Local depth

https://doi.org/10.1016/j.jspi.2010.08.001Get rights and content

Abstract

Local depth is a generalization of ordinary depth able to reveal local features of the probability distribution. Liu's simplicial depth is primarily used, but results for Tukey's halfspace depth are also derived. It is shown that the maximizers of local depth can help to detect the mode(s) of a probability distribution.
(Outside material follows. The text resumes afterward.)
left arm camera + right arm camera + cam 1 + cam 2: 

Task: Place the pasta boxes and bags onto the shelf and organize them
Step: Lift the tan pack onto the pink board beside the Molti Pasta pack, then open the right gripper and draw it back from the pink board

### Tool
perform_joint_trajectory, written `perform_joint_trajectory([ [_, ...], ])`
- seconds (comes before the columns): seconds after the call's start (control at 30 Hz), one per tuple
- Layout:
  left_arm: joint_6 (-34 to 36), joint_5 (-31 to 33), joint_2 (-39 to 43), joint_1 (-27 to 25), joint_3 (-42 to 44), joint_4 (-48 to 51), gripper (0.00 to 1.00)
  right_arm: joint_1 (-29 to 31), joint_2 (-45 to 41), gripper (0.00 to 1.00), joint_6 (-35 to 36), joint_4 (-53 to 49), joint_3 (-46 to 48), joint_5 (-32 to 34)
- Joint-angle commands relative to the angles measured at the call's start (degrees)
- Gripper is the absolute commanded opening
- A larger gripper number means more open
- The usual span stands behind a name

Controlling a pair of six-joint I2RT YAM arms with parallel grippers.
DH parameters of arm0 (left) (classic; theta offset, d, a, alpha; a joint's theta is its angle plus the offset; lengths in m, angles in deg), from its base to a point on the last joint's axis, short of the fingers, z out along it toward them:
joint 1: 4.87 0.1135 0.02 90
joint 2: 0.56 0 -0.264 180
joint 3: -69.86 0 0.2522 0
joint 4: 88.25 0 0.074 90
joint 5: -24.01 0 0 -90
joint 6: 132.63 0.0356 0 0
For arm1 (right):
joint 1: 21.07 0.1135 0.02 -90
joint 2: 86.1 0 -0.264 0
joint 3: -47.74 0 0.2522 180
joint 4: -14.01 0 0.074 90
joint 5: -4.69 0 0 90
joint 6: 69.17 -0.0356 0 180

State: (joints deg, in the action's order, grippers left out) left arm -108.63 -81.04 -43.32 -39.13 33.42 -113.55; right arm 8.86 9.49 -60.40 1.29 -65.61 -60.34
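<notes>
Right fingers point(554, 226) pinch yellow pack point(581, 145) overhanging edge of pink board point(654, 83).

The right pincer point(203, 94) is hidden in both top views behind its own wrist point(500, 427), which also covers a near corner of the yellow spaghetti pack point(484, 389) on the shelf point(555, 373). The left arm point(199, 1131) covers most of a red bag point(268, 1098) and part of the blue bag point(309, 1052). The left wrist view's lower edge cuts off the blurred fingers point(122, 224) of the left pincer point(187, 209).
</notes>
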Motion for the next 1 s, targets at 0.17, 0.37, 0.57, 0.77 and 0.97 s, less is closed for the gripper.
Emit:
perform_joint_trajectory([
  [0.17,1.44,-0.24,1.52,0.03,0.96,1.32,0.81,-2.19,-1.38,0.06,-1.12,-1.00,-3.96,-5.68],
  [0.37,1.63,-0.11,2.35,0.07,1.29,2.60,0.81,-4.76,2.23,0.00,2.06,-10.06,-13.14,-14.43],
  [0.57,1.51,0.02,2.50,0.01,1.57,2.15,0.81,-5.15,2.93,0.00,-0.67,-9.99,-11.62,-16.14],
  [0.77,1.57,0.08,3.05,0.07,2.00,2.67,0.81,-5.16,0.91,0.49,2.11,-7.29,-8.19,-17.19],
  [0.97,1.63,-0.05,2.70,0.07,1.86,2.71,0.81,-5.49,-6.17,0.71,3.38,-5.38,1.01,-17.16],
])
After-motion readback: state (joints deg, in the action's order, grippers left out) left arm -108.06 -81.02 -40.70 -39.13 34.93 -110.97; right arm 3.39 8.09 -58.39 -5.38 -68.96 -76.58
This work is devoted to the univariate case, but the main definitions are stated in the general multivariate case. Theoretical results and applications are illustrated with several examples.

Introduction

Data depth is a general method for the analysis of probability distributions and data sets. Of particular interest are geometrical depth functions, like Liu's simplicial depth (Liu, 1990), Oja's simplicial volume depth (Oja, 1983, Zuo and Serfling, 2000) and Tukey's halfspace depth (Tukey, 1975), because no distributional assumptions are required and the results are distribution-free. Depth methods allow several features and properties of univariate distributions to be extended to multivariate distributions. Notable examples are new functionals describing multivariate location and spread (e.g., deepest points and depth regions), depth L-statistics and general purpose graphical displays for data exploration and comparison in any dimension, e.g., the DD-plot and the scale curve (Liu et al., 1999). Inferential applications include multivariate analogues of Wilcoxon rank sum test (Liu and Singh, 1993), diagnostics of non-normality (Liu et al., 1999) and tests of location and scale differences derived from the DD-plot (Li and Liu, 2004). Depth methods are also used in classification and clustering (Ghosh and Chauduri, 2005, Jornsten, 2004) with results which appear competitive with classical methods.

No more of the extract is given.